◆ **Work request**: For every line in the material, print that line exactly.
[Start of Attachment]
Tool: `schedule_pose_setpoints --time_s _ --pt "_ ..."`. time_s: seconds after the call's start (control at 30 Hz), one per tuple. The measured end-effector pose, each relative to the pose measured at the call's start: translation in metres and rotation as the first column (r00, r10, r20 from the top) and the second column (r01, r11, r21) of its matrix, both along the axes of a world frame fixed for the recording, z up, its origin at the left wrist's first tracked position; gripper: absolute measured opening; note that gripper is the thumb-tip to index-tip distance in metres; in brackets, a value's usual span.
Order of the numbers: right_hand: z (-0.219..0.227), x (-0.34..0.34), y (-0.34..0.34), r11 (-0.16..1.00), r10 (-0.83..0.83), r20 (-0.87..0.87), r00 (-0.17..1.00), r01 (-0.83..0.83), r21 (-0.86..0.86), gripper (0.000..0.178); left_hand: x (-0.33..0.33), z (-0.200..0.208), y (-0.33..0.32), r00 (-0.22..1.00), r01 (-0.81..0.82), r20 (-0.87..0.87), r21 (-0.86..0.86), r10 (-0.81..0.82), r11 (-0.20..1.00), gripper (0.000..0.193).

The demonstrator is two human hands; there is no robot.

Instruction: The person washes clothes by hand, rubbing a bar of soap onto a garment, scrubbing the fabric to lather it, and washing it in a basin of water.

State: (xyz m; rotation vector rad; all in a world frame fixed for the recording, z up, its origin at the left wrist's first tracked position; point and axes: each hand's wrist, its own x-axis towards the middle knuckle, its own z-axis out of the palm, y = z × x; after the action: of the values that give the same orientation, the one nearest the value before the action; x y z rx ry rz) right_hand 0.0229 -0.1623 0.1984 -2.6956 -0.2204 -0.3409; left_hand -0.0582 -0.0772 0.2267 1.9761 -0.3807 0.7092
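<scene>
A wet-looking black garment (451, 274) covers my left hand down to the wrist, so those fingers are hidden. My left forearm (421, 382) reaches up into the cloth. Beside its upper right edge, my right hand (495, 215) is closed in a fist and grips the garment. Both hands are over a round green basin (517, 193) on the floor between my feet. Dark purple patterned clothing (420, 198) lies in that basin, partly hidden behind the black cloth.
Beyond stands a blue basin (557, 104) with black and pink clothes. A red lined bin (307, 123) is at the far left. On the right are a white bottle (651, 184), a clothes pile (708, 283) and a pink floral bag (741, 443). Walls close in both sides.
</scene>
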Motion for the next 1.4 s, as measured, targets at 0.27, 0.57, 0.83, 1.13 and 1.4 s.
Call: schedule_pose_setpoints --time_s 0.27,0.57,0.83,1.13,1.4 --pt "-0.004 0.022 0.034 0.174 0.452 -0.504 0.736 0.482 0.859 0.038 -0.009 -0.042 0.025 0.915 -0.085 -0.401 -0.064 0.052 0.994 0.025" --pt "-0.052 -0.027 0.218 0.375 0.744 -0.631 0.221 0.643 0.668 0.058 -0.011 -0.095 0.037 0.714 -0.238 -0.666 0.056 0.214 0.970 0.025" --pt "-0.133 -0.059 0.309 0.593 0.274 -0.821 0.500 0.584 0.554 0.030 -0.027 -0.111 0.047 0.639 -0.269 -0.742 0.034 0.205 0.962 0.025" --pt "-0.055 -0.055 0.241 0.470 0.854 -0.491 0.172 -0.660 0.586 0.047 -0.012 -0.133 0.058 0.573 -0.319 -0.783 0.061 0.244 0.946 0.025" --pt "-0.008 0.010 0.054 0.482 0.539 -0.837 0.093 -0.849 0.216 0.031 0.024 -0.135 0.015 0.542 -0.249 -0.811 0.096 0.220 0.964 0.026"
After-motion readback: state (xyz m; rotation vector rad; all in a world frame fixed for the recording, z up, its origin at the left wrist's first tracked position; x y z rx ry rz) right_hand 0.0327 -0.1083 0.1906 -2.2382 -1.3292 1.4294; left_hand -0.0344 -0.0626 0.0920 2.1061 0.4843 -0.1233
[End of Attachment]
◆ **Solution to this problem**:
Tool: `schedule_pose_setpoints --time_s _ --pt "_ ..."`. time_s: seconds after the call's start (control at 30 Hz), one per tuple. The measured end-effector pose, each relative to the pose measured at the call's start: translation in metres and rotation as the first column (r00, r10, r20 from the top) and the second column (r01, r11, r21) of its matrix, both along the axes of a world frame fixed for the recording, z up, its origin at the left wrist's first tracked position; gripper: absolute measured opening; note that gripper is the thumb-tip to index-tip distance in metres; in brackets, a value's usual span.
Order of the numbers: right_hand: z (-0.219..0.227), x (-0.34..0.34), y (-0.34..0.34), r11 (-0.16..1.00), r10 (-0.83..0.83), r20 (-0.87..0.87), r00 (-0.17..1.00), r01 (-0.83..0.83), r21 (-0.86..0.86), gripper (0.000..0.178); left_hand: x (-0.33..0.33), z (-0.200..0.208), y (-0.33..0.32), r00 (-0.22..1.00), r01 (-0.81..0.82), r20 (-0.87..0.87), r21 (-0.86..0.86), r10 (-0.81..0.82), r11 (-0.20..1.00), gripper (0.000..0.193).

The demonstrator is two human hands; there is no robot.

Instruction: The person washes clothes by hand, rubbing a bar of soap onto a garment, scrubbing the fabric to lather it, and washing it in a basin of water.

State: (xyz m; rotation vector rad; all in a world frame fixed for the recording, z up, its origin at the left wrist's first tracked position; point and axes: each hand's wrist, its own x-axis towards the middle knuckle, its own z-axis out of the palm, y = z × x; after the action: of the values that give the same orientation, the one nearest the value before the action; x y z rx ry rz) right_hand 0.0229 -0.1623 0.1984 -2.6956 -0.2204 -0.3409; left_hand -0.0582 -0.0772 0.2267 1.9761 -0.3807 0.7092
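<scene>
A wet-looking black garment (451, 274) covers my left hand down to the wrist, so those fingers are hidden. My left forearm (421, 382) reaches up into the cloth. Beside its upper right edge, my right hand (495, 215) is closed in a fist and grips the garment. Both hands are over a round green basin (517, 193) on the floor between my feet. Dark purple patterned clothing (420, 198) lies in that basin, partly hidden behind the black cloth.
Beyond stands a blue basin (557, 104) with black and pink clothes. A red lined bin (307, 123) is at the far left. On the right are a white bottle (651, 184), a clothes pile (708, 283) and a pink floral bag (741, 443). Walls close in both sides.
</scene>
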Motion for the next 1.4 s, as measured, targets at 0.27, 0.57, 0.83, 1.13 and 1.4 s.
Call: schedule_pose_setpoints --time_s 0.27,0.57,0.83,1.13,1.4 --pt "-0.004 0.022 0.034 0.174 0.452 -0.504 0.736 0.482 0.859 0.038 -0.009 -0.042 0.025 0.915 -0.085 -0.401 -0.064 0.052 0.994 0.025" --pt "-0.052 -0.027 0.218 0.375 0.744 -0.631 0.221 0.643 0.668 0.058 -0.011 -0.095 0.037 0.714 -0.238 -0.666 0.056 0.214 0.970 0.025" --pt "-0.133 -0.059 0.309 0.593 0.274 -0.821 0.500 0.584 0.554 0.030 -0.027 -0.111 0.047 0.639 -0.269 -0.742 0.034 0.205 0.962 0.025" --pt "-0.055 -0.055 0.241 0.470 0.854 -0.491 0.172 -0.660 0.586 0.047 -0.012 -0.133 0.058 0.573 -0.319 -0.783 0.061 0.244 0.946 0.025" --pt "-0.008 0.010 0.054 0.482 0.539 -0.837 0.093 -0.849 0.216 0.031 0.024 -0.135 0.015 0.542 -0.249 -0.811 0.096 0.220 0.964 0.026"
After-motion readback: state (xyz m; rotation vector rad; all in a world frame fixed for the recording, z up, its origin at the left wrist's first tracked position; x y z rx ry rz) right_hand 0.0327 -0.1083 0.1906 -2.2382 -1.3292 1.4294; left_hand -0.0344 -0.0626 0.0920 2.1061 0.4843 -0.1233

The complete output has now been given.